Rebuild a Fault Tolerant Data Aggregator pair when one server failed
search cancel

Rebuild a Fault Tolerant Data Aggregator pair when one server failed

book

Article ID: 410281

calendar_today

Updated On:

Products

Network Observability CA Performance Management

Issue/Introduction

One of the DA FT cluster is crashed and need to rebuild in a new host. The immediate goal is to decommission the existing DA server that is down, and reinstall it in a new host with the same PM version.

Then reconnect to the existing DA cluster. Given that I have done the DA backup (config files), and I can restore all the DA config files, will this work ?

One of the Fault Tolerant (FT) Data Aggregator (DA) servers failed. We need to replace the failed FT DA host with a new host and rebuild the FT DA pair and it's communications.

How do we replace a failed DA when it's one of a FT DA pair?

Environment

All supported Network Observability DX NetOps Performance Management Data Aggregator releases

Cause

Server failed in a state requiring replacement instead of rebuild.

Resolution

  1. Prevent the proxy from trying to restart active DA, and from starting the new DA post install.
    1. Shut down consul-ext and consul services on the working active DA.
    2. Shut down the consul services on the proxy host server
      • Leave the proxy servers daproxy service running. Do NOT shut that down.
  2. Rebuild the failed DA by installing a new DA on the new host.
    • Ensure the new DA meets all necessary pre-requisites including appropriate port access and access to the shared data dir.
    • When installing the new DA ensure the correct answers are provided for the install.
      • Answer Yes to "Would you like to configure Data Aggregator with fault tolerance?"
         
      • Provide the proxy host name for "Data Aggregator proxy host :"
         
      • Specify the same shared data dir the working DA uses when asked for the path. Both FT DA's need to use the same shared data directory.
      • Provide it with the correct DR DB host name(s) when asked about the "Data repository server hostname/IP :".
  3. Shut down the new DA's consul and consul-ext services only.
  4. Regenerate the acl token via the bootstrap process with the steps from the following article.
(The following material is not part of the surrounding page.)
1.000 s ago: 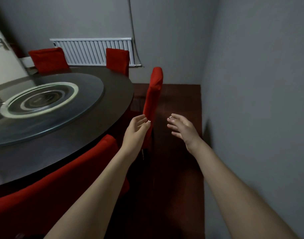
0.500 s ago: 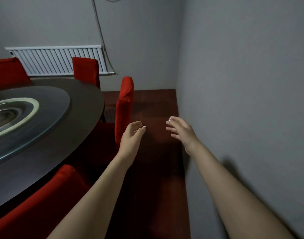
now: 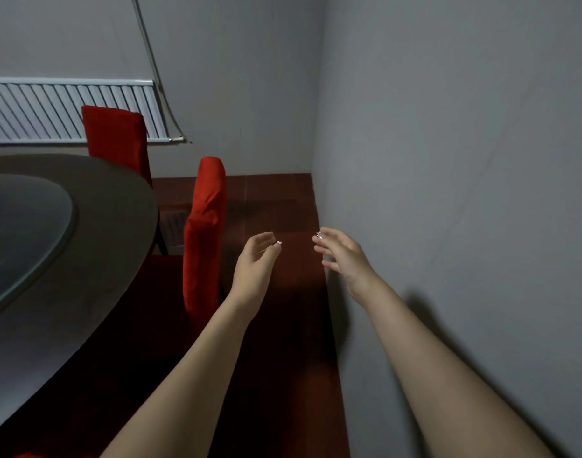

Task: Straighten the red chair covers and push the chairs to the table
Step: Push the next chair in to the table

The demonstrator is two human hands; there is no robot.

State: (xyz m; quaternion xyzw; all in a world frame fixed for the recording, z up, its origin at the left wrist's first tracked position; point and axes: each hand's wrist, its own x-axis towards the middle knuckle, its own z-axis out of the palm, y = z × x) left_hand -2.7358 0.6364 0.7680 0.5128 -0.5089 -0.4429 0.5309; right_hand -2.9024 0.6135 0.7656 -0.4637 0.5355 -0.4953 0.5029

We should be able to continue from step 3 in the articles Solution field.
  5. Once completed confirm using consul commands that we see the correct DA's and proxy listed.

Note that it can take some time after completing this process before the Data Aggregator table in the Portal System Status page shows the correct FT DA pair.

Additional Information

When installing the new second FT DA to replace the failed one, no special steps are needed related to it use of the shared data directory.

  • We do not override the contents of the shared data dir during the second DA install or upgrade. It should see that it's the second DA, not the first DA.
  • A key to this working is ensuring we run the DA install the same release as the remaining working DA.
  • It's likely post install the new DA will show problems related to the acl token validity.
    • Ignore that until the process to generate a new token is completed as part of the failed FT DA replacement process.